All wild nature fled before their racing approach. A hundred yards ahead, even in those tortuous ways, fat unclean birds of the fen rose heavily and clanged away over the marshes. As the throb of the poles came near them, the fish shouldered each other in flight. Every now and again they rushed over a still, wicked pool teeming with fish, and the rush of their passage made white-bellied fish leap out of the water in terror. Once they saw a great black vole, as large as a rabbit, swimming in the middle of the water. He heard them coming, and turned a wet smooth head to look; then with a twinkle of his eyes he dived and disappeared.
Gradually the speed of the boat slackened as the two men grew tired. The excitement of the day began to tell on them, and they felt in their arms how weary they were. Cerdic, who perhaps by virtue of his years or personal magnetism seemed to be indubitably their leader, saw it in their faces. He saw that not only were they physically worn out, but that energy was going from their brains also.

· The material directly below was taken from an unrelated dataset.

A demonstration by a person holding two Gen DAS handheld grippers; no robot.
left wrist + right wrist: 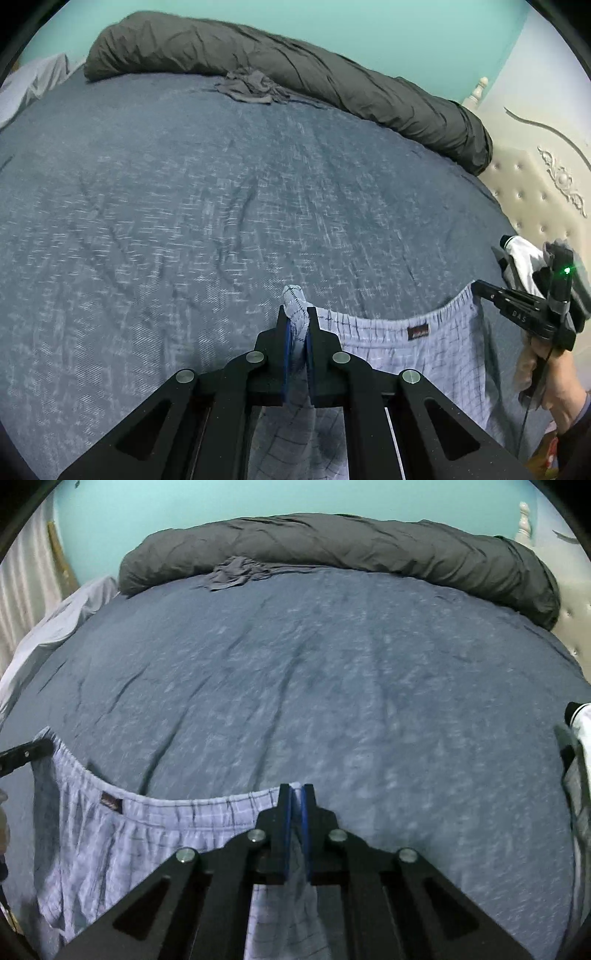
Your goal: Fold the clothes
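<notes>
Holding the shorts (388,343) by the waistband, left gripper (298,321) and right gripper (296,794) both clamped; should keep it taut while lowering ahead onto the bed (221,206).

The left gripper (297,321) points steeply downward, its 2 blue-padded jaws closed on a bunched corner of the shorts' waistband (373,325). The right gripper (296,801), tilted down likewise, is clamped on the opposite end of the waistband. A hand (546,380) grasps the right gripper's handle from below.
</notes>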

"Stop you," said this shrewd person. "We are far from them now. It is time for rest and belly food." Nothing loth, they put down the punt poles, and pushed the nose of the boat into a little bay of reeds, out of the main water.
"Food?" said Hyla, "with all my heart, I did not know you had any. Where is it pight?"
Cerdic gave a little superior grin. He took up a skin wallet which lay by his side and produced the materials for a feast. Six great green eggs, stolen from a sitting duck which had belonged to the ill-fated Pierce, were the staple food. Boiled hard and eaten with black bread and some scraps of cold meat, they were a banquet to the fugitives. For drink they had nothing but marsh water, which they sucked up through a hollow reed. It was blackish and rather stagnant, but it refreshed them mightily.
"And how far have you got now, do you think?" said Gurth.
"Near half way," answered Cerdic, "but it has been easy going, and we shall not get such free water now. It is a back way to Icomb that we have come by up till now. Whybeare there was a broad passage, a great stretch of water, but that was in King William's time, when boats brought corn from Edmundsbury. Now the monks have corn-land of their own, and corn comes from Norwich also. The passage is all grown with weed and reeds, and no man may go up it in any vessel."
"Where must we go, then?" Hyla asked him.
"Nor'wards for some miles, taking any way we can that is open. Then we shall come to the lake of Wilfrith, and beyond that is the Abbey."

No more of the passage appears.